How to Attract Birds to Your Garden

Our feathered friends are much like us — they simply want a place where they feel at home. Here are a couple of suggestions to create your house a welcoming place for birds to shake a tail feather throughout the seasons. Be ready year-round, since migrating birds may discover your spot a destination destination if others have gone south.

Between Naps on the Porch

Everyone wants a roof overhead and a good meal. This landscape, right to a climate that gets lots of rain, supplies both. That said, there are a couple of strategies that can transform any backyard into a joyful bird house. While I naturally concentrate on illustrations in my native California, these four simple strategies can be applied anywhere, in any zone.

Las Pilitas Nursery

Create habitat. For multifamily housing, think about planting a native tree or two. Birds of a feather not just flock together, they flock into the trees they know. For example, there are hundreds of California indigenous bird species that is only going to make their houses in native pine trees. Birding publications are a great source of information to find out what habitat your favorite feathered friends seek.

Gainey Store

Little Bird Feeder – $65

Serve dinner. Nectar and seed claws, like a good Zagat score, will bring the hungry. Here, again, local birding novels can be informative, and understanding which birds you hope to host can also be helpful. For example, robins follow a strict Atkins diet (high-protein worms just, thank you), while hummingbirds subsist on sugary snacks and bugs.

Las Pilitas Nursery

If you would rather save time and money and handle your feathered guests very nicely, look into native seed- and – fruit-bearing foliage. For example, that Coffeeberry (Rhamnus californica) provides a feast for fowl from Oregon to Baja.

Las Pilitas Nursery

For the greatest bang for your dollar, assess bird bed-and-breakfasts that provide both preferred habitat and diet. For example, many California native birds like the acorn feast made by the coast live oak, which is also a favorite community habitat.

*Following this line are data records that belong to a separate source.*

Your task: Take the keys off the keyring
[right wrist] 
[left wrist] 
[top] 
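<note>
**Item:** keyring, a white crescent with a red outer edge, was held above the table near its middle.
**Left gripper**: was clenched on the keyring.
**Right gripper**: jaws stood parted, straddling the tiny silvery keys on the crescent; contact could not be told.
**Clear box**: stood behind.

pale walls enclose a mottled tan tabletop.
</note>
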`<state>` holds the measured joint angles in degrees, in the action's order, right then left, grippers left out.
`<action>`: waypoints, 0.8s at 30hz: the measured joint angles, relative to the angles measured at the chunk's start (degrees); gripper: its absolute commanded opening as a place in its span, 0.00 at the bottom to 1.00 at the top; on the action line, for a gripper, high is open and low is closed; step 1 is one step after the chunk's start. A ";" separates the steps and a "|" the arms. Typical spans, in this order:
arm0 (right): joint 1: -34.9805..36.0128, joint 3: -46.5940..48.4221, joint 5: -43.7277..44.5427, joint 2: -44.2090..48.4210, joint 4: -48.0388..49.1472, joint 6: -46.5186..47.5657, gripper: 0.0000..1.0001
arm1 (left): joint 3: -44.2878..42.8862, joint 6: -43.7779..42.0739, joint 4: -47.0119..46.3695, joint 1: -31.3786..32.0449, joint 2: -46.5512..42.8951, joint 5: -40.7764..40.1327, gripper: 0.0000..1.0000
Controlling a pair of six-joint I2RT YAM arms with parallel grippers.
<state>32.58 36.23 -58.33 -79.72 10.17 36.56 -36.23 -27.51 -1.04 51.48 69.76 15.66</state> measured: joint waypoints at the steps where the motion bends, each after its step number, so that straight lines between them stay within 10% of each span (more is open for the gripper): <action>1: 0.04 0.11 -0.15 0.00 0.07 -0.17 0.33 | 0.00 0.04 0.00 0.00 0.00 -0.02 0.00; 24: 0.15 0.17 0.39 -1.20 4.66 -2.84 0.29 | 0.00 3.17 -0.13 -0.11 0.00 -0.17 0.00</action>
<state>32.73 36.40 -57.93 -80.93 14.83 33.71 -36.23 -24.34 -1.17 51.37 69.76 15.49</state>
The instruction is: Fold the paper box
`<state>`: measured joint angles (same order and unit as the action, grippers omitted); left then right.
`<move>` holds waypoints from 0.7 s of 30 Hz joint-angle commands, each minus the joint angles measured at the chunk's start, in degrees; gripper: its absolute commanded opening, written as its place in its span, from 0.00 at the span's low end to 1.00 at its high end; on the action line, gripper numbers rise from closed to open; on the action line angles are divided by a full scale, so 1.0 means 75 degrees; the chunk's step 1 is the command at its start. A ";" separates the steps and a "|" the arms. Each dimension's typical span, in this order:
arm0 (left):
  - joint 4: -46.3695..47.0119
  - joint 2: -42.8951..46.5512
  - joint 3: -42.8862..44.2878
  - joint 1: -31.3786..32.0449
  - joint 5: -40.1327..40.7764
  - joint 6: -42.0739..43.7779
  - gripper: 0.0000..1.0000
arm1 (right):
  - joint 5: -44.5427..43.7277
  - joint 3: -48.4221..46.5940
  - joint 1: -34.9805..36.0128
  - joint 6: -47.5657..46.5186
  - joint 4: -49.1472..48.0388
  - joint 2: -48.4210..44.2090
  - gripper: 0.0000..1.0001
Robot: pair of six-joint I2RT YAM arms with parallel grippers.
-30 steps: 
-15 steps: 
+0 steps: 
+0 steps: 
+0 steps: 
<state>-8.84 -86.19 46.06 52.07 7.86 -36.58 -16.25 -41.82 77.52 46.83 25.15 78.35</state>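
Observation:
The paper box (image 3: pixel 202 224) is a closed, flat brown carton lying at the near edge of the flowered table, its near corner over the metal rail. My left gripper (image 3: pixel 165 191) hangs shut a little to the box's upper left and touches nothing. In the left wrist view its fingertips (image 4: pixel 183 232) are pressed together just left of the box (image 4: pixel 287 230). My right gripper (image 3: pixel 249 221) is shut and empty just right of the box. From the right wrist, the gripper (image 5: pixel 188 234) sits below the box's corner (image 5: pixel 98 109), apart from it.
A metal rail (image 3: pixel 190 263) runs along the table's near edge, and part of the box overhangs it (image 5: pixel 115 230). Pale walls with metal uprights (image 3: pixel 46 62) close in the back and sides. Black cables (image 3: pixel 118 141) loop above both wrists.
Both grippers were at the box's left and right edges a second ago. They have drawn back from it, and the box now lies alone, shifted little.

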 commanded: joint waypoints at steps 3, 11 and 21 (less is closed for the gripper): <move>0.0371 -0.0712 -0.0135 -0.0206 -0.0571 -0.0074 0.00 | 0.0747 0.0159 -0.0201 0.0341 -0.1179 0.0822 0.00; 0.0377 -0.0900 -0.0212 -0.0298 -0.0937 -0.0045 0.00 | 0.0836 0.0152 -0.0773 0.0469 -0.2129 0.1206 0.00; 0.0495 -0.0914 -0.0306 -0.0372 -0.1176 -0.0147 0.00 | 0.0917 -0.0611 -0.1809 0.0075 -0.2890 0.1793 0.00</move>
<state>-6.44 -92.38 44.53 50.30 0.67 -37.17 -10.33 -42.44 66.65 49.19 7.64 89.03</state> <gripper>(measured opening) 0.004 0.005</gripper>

Jeffrey Gordon Smith Landscape Architecture

Host happy hour. Goldfinches sip from water columns in this farmer’s cabin. This rain string likely feeds the neighborhood watering hole. Other favourite happy hour places include birdbaths and biological ponds.

Cassy Aoyagi, FormLA Landscaping

Enjoy the company. You never know who may create your location home. (Yes, that’s a real red-tailed hawk bathing.)

Tell us Have you applied any of these strategies? Please show your successes off below.